К сожалению, она решила не полагаться в сложном деле приготовления нежного бифштекса только на свои глаза. Медленно, словно дразня меня, она повернулась к столу, где поблескивал в ожидании начала веселья ряд ножей. Человек в черном стоял рядом со столом. Все это время дуло его ружья ни на дюйм от меня не отклонялось. Алана посмотрела на ножи и задумчиво погладила подбородок.
— Столько интересных вариантов, — проговорила она. — Так жаль, что времени слишком мало, чтобы сделать все как следует. Хотелось бы действительно узнать тебя. — Она с сожалением покачала головой. — Знаешь, у меня совсем не было времени на того красавца полицейского, которого ты послал. Я успела только немного попробовать, прежде чем его пришлось прикончить. Спешка убивает удовольствие, тебе не кажется?
Итак, Дика убила она. И я не мог не слышать в ее словах эхо собственных размышлений, посещавших меня во время ночных развлечений. Честно говоря, в такой момент это было как-то несправедливо.
— Но, — сказала Алана, — думаю, мы с тобой поладим в любом случае. Пожалуй, начнем с этого.
Она взяла большой и очень острый на вид нож, похожий на хлебный. Определенно с его помощью она сможет неплохо развлечься. С ним в руках она повернулась ко мне, подняв нож, сделала шаг в мою сторону и замерла.
Ее глаза шарили по мне, и, очевидно, она проигрывала в уме все то, что собиралась сделать. Может быть, у меня слишком живое воображение, или мой скромный опыт позволил мне разгадать ее намерения, но я мог предсказать каждое ее движение, каждый надрез, который она собиралась сделать. Пот пропитал мою рубашку и струйками потек по лицу, я услышал, как лихорадочно бьется в ребра мое сердце, будто хочет вырваться на свободу и убежать.
Нас разделяло расстояние в десять футов, но разумы наши переплелись в па-де-де из классического балета крови. Алана растягивала момент предвкушения удовольствия, и я почувствовал, что мои потовые железы истощили запас влаги, а распухший язык прилип к нёбу. В конце концов она шагнула вперед.
— Вот так, — тихим гортанным голосом произнесла она.
Вероятно, что-то есть в этой идее приверженцев нью-эйдж, будто нарушенное равновесие имеет свойство восстанавливаться. Я сейчас не о том, что мне предстояло после стольких лет катания наконец-то повозить саночки. Нет, речь не об этом. Я имею в виду, что этим вечером я успел увидеть, как время замедляется и останавливается, а вот теперь, едва Алана с занесенным ножом повернулась ко мне, оно, время, для восстановления справедливости включило высшую передачу, и все, что случилось, произошло одновременно, словно в каком-то дерганом быстром танце.
Сначала раздался оглушительный грохот, и огромный вышибала с длинными волосами взорвался. Его торс буквально исчез в кошмарном веере алых брызг, а все остальное с выражением немого возмущения на лице перелетело через борт. Он исчез с такой скоростью, словно рука всемогущего монтажера вырезала его из этой сцены.
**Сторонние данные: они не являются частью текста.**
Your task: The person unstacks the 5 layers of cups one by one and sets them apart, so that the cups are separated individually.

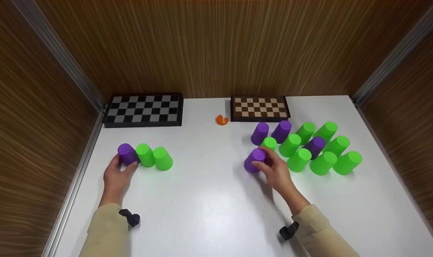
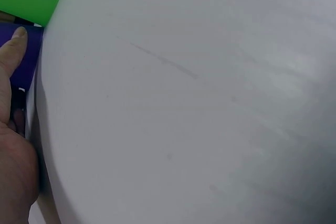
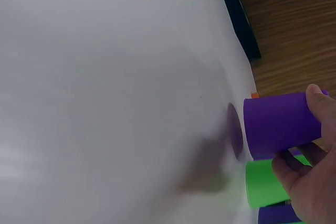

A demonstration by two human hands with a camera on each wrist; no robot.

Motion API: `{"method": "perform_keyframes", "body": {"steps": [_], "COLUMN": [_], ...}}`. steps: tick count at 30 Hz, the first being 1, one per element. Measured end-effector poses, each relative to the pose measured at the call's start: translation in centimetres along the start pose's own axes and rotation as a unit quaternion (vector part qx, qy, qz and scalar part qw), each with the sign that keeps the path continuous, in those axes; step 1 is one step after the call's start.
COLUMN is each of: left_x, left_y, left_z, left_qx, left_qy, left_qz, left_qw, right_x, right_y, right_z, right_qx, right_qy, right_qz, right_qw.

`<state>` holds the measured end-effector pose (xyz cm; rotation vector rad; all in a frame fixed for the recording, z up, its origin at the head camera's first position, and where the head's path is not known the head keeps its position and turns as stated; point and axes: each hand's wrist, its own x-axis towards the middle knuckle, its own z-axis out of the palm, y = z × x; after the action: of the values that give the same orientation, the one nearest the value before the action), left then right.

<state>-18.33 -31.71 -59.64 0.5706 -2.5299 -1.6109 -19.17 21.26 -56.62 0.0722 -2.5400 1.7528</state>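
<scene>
On the left, an upside-down purple cup (image 1: pixel 128 154) stands on the white table. My left hand (image 1: pixel 115 177) holds it low down, fingers at one side and thumb at the other. Close beside it are two inverted green cups, one (image 1: pixel 145 155) next to the purple cup and another (image 1: pixel 163 159) further right. My right hand (image 1: pixel 277 174) grips a second purple cup (image 3: pixel 281 124) between thumb and fingers. In the right wrist view this cup hangs just above the table, apart from its reflection. Behind that hand stands a green cup (image 1: pixel 269 142), partly hidden.
Right of my right hand stand several inverted green cups (image 1: pixel 323 163) and a purple one (image 1: pixel 315 147). Two more purple cups (image 1: pixel 260 133) are behind. Along the back wall lie a black-and-grey checkered board (image 1: pixel 143 110), a brown checkered board (image 1: pixel 260 107) and a small orange piece (image 1: pixel 221 120).
</scene>
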Motion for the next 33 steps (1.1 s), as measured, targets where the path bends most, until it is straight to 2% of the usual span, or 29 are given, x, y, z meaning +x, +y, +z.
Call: {"method": "perform_keyframes", "body": {"steps": [8,16,19,26,33], "left_x": [-0.2,-0.3,-0.3,-0.3,-0.3], "left_y": [0.1,0.1,0.1,0.2,0.2], "left_z": [0.0,0.0,0.0,-0.1,-0.1], "left_qx": [0.008,0.011,0.009,0.008,0.017], "left_qy": [-0.002,0.002,0.001,-0.005,0.004], "left_qz": [-0.007,-0.005,0.0,0.001,0.008], "left_qw": [0.9999,0.9999,1.0,1.0,0.9998], "right_x": [-1.0,-1.3,-1.4,-1.6,-1.6], "right_y": [1.2,2.3,2.6,2.8,2.9], "right_z": [-2.6,-4.2,-4.6,-4.6,-4.5], "right_qx": [-0.002,-0.038,-0.04,-0.006,-0.001], "right_qy": [0.016,0.033,0.036,0.033,0.025], "right_qz": [0.018,0.026,0.032,0.036,0.037], "right_qw": [0.9997,0.9984,0.998,0.9988,0.999]}}
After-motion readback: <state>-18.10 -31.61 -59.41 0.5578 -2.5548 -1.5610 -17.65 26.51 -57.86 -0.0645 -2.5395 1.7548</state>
Затем, почти одновременно с полетом вышибалы, Алана развернулась, широко открыв рот, и с занесенным ножом кинулась на человека в черных одеждах, который передернул затвор ружья и следующим выстрелом лишил ее руки вместе с ножом. Он передернул затвор еще раз так быстро, что это выглядело почти невероятным, и застрелил последнего из охранников. Тот даже не успел ничего предпринять. Алана осела к ногам Саманты, охранник ударился о фальшборт и перелетел через него, и все стихло на палубе грозного корабля «Возмездие».
А затем театральная зловещая фигура в черных одеждах еще раз передернула затвор и направила дымящийся ствол прямо на меня. На секунду мир снова застыл. Я посмотрел на темную маску, заглянул в еще более темный провал дула и задумался: неужели я настолько достал Кого-то Наверху? Что я такого сделал, чтобы меня пригласили к столу, так богато сервированному различными видами смерти? Нет, правда, сколько смертей, одна ужаснее другой, может угрожать относительно невинному человеку в течение вечера? Неужели в мире нет справедливости? Не той, на которой специализируюсь я, разумеется.
Одно за другим — меня били, угощали пощечинами, протыкали, пытали, угрожали ножами, обещали съесть, заколоть и застрелить. Все, мне надоело. Хватит с меня. Я даже толком не пострадал от такой чудовищной несправедливости — меня переполнял адреналин, мое мясо было уже таким нежным, что дальше некуда, и покончить со всем этим было бы чуть ли не облегчением. Всякому терпению приходит конец, и Декстер дошел до точки, когда он больше не может этого выносить.